Restate all of the data exactly.

- [Supplied material]:
Content starts
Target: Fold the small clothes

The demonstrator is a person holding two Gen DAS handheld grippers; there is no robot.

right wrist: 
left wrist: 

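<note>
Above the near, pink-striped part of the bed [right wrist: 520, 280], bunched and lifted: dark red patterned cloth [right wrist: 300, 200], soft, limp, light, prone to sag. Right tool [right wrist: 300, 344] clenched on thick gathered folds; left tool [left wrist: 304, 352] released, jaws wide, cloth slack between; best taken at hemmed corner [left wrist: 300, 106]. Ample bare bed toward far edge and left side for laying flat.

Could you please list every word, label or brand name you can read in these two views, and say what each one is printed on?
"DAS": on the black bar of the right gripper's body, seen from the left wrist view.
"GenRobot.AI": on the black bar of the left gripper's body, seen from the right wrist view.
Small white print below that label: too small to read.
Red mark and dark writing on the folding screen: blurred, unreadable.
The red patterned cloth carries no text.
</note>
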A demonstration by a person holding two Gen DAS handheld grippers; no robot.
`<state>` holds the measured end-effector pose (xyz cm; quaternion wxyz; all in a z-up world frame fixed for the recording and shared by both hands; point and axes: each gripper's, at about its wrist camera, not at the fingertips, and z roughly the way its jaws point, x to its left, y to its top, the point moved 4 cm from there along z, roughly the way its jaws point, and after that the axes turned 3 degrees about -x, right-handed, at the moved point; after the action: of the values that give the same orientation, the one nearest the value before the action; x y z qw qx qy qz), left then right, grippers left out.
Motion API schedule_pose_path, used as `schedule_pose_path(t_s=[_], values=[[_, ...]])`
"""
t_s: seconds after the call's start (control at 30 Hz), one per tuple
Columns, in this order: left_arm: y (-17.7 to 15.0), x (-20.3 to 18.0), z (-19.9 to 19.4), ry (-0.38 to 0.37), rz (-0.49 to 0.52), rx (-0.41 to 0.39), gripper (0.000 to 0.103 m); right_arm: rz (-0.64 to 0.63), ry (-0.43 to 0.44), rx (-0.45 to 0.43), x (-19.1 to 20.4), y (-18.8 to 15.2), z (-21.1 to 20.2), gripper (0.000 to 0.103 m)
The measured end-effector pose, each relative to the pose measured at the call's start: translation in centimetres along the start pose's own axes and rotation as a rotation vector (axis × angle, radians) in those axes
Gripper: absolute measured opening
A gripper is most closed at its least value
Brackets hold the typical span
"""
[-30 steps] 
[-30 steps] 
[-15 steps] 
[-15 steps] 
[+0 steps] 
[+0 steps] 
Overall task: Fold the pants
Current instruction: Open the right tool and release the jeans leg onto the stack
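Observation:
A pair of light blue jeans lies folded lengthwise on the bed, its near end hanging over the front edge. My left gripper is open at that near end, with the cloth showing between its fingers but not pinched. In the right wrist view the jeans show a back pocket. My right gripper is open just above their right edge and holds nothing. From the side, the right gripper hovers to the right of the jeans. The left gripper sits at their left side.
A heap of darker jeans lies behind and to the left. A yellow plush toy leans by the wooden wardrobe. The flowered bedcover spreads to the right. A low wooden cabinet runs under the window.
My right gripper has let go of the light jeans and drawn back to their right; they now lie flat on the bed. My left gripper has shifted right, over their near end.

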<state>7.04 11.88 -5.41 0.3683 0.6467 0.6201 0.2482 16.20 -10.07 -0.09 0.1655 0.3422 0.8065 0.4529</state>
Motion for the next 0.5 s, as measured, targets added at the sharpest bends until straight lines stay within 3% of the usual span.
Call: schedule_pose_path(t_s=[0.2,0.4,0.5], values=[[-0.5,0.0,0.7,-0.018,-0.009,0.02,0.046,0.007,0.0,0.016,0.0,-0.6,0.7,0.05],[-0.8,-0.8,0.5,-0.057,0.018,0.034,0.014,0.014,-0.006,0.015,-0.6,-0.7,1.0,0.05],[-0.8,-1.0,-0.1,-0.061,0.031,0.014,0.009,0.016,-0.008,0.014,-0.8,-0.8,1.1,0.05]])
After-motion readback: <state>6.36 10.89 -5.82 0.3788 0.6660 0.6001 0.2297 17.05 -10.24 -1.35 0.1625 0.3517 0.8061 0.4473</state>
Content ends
- [Solution for this exercise]:
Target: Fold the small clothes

The demonstrator is a person holding two Gen DAS handheld grippers; there is no robot.

right wrist: 
left wrist: 

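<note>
Above the near, pink-striped part of the bed [right wrist: 520, 280], bunched and lifted: dark red patterned cloth [right wrist: 300, 200], soft, limp, light, prone to sag. Right tool [right wrist: 300, 344] clenched on thick gathered folds; left tool [left wrist: 304, 352] released, jaws wide, cloth slack between; best taken at hemmed corner [left wrist: 300, 106]. Ample bare bed toward far edge and left side for laying flat.

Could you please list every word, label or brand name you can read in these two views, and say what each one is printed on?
"DAS": on the black bar of the right gripper's body, seen from the left wrist view.
"GenRobot.AI": on the black bar of the left gripper's body, seen from the right wrist view.
Small white print below that label: too small to read.
Red mark and dark writing on the folding screen: blurred, unreadable.
The red patterned cloth carries no text.
</note>
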A demonstration by a person holding two Gen DAS handheld grippers; no robot.
`<state>` holds the measured end-effector pose (xyz cm; quaternion wxyz; all in a z-up world frame fixed for the recording and shared by both hands; point and axes: each gripper's, at about its wrist camera, not at the fingertips, and z roughly the way its jaws point, x to its left, y to its top, the point moved 4 cm from there along z, roughly the way its jaws point, and after that the axes turned 3 degrees about -x, right-handed, at the moved point; after the action: of the values that give the same orientation, the one nearest the value before the action; x y z qw qx qy qz), left then right, grippers left out.
Motion API schedule_pose_path, used as `schedule_pose_path(t_s=[_], values=[[_, ...]])`
"""
t_s: seconds after the call's start (control at 30 Hz), one per tuple
Columns, in this order: left_arm: y (-17.7 to 15.0), x (-20.3 to 18.0), z (-19.9 to 19.4), ry (-0.38 to 0.37), rz (-0.49 to 0.52), rx (-0.41 to 0.39), gripper (0.000 to 0.103 m); right_arm: rz (-0.64 to 0.63), ry (-0.43 to 0.44), rx (-0.45 to 0.43), x (-19.1 to 20.4), y (-18.8 to 15.2), z (-21.1 to 20.2), gripper (0.000 to 0.103 m)
The measured end-effector pose, each relative to the pose measured at the call's start: translation in centimetres along the start pose's own axes and rotation as a rotation vector (axis × angle, radians) in those axes
Gripper: absolute measured opening
A gripper is most closed at its least value
Brackets hold the typical span
"""
[-30 steps] 
[-30 steps] 
[-15 steps] 
[-15 steps] 
[+0 steps] 
[+0 steps] 
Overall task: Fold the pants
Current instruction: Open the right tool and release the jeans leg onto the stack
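Observation:
A pair of light blue jeans lies folded lengthwise on the bed, its near end hanging over the front edge. My left gripper is open at that near end, with the cloth showing between its fingers but not pinched. In the right wrist view the jeans show a back pocket. My right gripper is open just above their right edge and holds nothing. From the side, the right gripper hovers to the right of the jeans. The left gripper sits at their left side.
A heap of darker jeans lies behind and to the left. A yellow plush toy leans by the wooden wardrobe. The flowered bedcover spreads to the right. A low wooden cabinet runs under the window.
My right gripper has let go of the light jeans and drawn back to their right; they now lie flat on the bed. My left gripper has shifted right, over their near end.
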
<state>7.04 11.88 -5.41 0.3683 0.6467 0.6201 0.2482 16.20 -10.07 -0.09 0.1655 0.3422 0.8065 0.4529</state>
Motion for the next 0.5 s, as measured, targets added at the sharpest bends until straight lines stay within 3% of the usual span.
Call: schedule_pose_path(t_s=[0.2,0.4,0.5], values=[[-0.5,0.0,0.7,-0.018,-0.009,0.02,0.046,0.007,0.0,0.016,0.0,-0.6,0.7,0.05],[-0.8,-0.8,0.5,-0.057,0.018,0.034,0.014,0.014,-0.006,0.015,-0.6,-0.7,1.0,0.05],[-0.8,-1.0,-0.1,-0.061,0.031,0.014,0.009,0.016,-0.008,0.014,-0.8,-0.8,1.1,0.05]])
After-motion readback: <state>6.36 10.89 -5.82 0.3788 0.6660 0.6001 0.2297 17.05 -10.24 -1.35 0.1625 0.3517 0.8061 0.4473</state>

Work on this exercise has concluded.